**AIM OF THE TASK**. Starting at the first line of the data below, retype every line up to and including the one containing "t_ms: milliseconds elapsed".

**MATERIAL PROVIDED**.
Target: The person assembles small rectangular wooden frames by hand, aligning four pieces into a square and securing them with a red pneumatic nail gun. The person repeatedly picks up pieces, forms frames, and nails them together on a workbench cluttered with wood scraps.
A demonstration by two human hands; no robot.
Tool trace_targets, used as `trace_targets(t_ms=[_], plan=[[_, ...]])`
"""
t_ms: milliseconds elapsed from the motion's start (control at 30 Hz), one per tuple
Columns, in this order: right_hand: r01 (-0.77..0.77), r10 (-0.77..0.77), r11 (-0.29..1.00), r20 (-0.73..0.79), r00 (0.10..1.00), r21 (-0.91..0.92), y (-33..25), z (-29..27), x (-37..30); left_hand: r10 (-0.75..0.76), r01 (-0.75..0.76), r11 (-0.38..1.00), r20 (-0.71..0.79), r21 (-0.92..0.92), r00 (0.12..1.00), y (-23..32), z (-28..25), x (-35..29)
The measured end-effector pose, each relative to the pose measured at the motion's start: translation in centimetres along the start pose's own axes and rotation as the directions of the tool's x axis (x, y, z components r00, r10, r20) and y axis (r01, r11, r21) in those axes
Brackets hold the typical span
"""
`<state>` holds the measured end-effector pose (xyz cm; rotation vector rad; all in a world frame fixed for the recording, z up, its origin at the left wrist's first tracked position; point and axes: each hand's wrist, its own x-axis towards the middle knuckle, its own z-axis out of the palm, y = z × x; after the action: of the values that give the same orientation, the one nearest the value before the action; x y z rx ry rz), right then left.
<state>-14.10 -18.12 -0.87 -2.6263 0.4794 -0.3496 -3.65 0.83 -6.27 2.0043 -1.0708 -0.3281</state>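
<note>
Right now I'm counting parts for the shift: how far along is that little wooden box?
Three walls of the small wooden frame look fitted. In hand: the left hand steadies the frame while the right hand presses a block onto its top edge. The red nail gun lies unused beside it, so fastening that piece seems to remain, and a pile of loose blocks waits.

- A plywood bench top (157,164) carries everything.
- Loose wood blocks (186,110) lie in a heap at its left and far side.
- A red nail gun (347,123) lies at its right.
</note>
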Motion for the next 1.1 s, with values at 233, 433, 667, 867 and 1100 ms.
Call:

**WRITTEN SOLUTION**.
Target: The person assembles small rectangular wooden frames by hand, aligning four pieces into a square and securing them with a red pneumatic nail gun. The person repeatedly picks up pieces, forms frames, and nails them together on a workbench cluttered with wood scraps.
A demonstration by two human hands; no robot.
Tool trace_targets, used as `trace_targets(t_ms=[_], plan=[[_, ...]])`
"""
t_ms: milliseconds elapsed from the motion's start (control at 30 Hz), one per tuple

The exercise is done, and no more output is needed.